Когда «товарищ нога» слишком уж давала о себе знать, Дуся ложилась на свою койку и громко стонала, но без надрыва, тоже как-то весело, перемежая стоны смехом. «В нашем деле без веселья нельзя, — говорила она. — Дело такое, что веселья требует». — «А что у вас за дело?» — «Продавщица я в гастрономе. Другая лается, хамит покупателям, а я все с улыбочкой, смотришь, оно и легче. Работа наша каторжная, вы не слушайте, что про нас говорят, будто воруем. Не воруем, а все по максимуму». — «Что это значит?» — «На верхнем пределе. Положен максимум утруски, усушки, яичного боя. Мы и пишем максимум, сколько бы ни было.

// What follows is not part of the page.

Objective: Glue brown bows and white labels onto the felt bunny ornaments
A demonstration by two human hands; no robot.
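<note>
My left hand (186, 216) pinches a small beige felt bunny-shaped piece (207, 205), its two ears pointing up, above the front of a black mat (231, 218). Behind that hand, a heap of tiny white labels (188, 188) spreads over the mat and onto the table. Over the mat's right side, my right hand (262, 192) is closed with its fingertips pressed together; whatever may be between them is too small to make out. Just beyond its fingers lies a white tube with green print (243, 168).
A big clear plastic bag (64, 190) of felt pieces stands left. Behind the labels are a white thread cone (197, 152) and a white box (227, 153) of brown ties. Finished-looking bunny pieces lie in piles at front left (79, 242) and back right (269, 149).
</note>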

Иначе не выпутаешься: завмагу дай, контролеру дай, иной раз из своих кровных приплатишь. А покупатели? Нервы на нервах. Один перевесить требует, другому бумага велика, а третий и вовсе — жалобную книгу. А я все смешком да ладком! За всю жизнь — не поверите! — на меня ни одной жалобы не поступило. На собрании отмечали как маяк».
Заметным, даже скандальным, было происшествие с Лидией Ефремовной. Это была миниатюрная старушка, совсем глухая, всегда кивающая седенькой пушистой головой. Глядя на нее, я впервые поняла ходячее выражение «божий одуванчик». Она и впрямь была похожа — даже не на весь одуванчик, а на одно отдельное семечко с парашютиком вверху. Такая хрупкая, легкая, дунь — улетит. Недавно ее поставили на костыли. Осторожно, словно стеклянная, она на них двигалась, сама себе не веря, что ходит...
Помню, день был тусклый, пасмурный. Облака тянулись, как мысли. Зина с утра была не в себе — черные глаза так и буйствовали. На ходящую Лидию Ефремовну она смотрела с ненавистью.
А у меня болела нога — не очень сильно, но нудно, и я по привычке стонала. Вдруг Зина на меня накинулась:
— Безобразие! Ты чего стонешь? Больно? А другим не больно? — Я примолкла, а она еще громче: — Будешь стонать, людей тревожить — в порошок сотру! Я через тебя заснуть не могу! Посмотри на соседку свою, Дарью Ивановну. Она во сто раз больней тебя, а не стонет. Уважает людей.